A global Teams outage early Thursday was triggered by a "recent deployment [that] contained a broken connection to an internal storage service" Microsoft has admitted -- causing "downstream impact to multiple Microsoft 365 services with Teams integration, such as Microsoft Word, Office Online and SharePoint Online."

Users were left with the notice that "operation failed with unexpected error" or "we ran into a problem. Reconnecting..." with some reporting that when signing into Microsoft portals their primary tenant was "not even listed in my list of available tenants". The Teams outage also affected some Windows 365 clients.

After initially directing users to its admin center, where Microsoft provides detail on outages, Redmond belatedly admitted that yes, that was affected by the incident too. (Plus ça change...)

https://twitter.com/SCPh_PIO/status/1549961232563679232

Although the incident appears to have been global, it occurred outside of the US and European working days and most reports from affected users stemmed from Asia.

Among those affected were the Phillipines Supreme Court, which lost access to its emails.

The impact of the Teams outage continued after Microsoft rolled back what appears to have been, in essence, a broken software update, lasting for up to three hours for some users.
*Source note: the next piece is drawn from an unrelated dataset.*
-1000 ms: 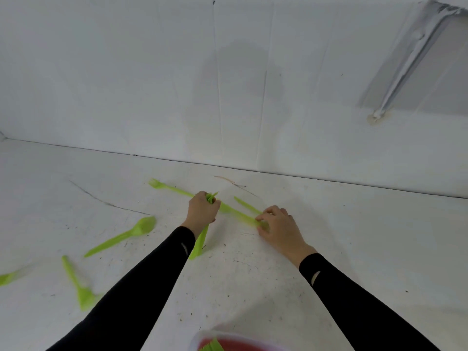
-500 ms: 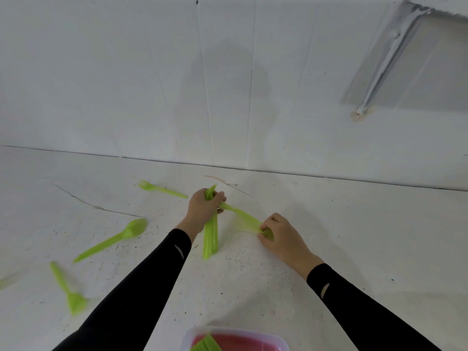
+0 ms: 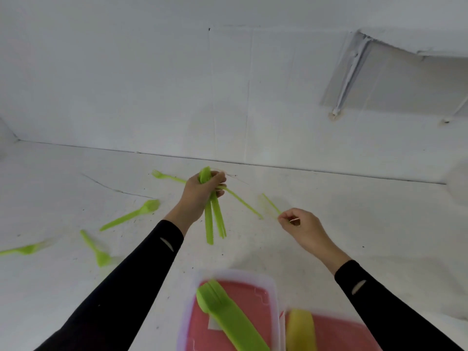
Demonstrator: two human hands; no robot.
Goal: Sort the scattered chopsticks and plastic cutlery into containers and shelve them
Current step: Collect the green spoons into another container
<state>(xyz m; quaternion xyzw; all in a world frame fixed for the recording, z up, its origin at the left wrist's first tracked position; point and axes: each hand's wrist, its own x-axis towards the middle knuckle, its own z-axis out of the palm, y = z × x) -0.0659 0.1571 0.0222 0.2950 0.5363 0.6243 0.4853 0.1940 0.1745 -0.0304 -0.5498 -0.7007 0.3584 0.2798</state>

Complex dependencies can make software updates to sprawling, heterogeneous user bases challenging. Microsoft explained its safety buffers to avoid this kind of incident in its Azure cloud services in 2020 after an authenticated-related outage. It noted at the time that “Azure AD is designed to be a geo-distributed service deployed in an active-active configuration with multiple partitions across multiple data centers around the world, built with isolation boundaries. Normally, changes initially target a validation ring that contains no customer data, followed by an inner ring that contains Microsoft only users, and lastly our production environment. These changes are deployed in phases across five rings over several days.

"In this case, the SDP [safe deployment process] system failed to correctly target the validation test ring due to a latent defect that impacted the system’s ability to interpret deployment metadata. Consequently, all rings were targeted concurrently... Within minutes of impact, we took steps to revert the change using automated rollback systems which would normally have limited the duration and severity of impact. However, the latent defect in our SDP system had corrupted the deployment metadata, and we had to resort to manual rollback processes."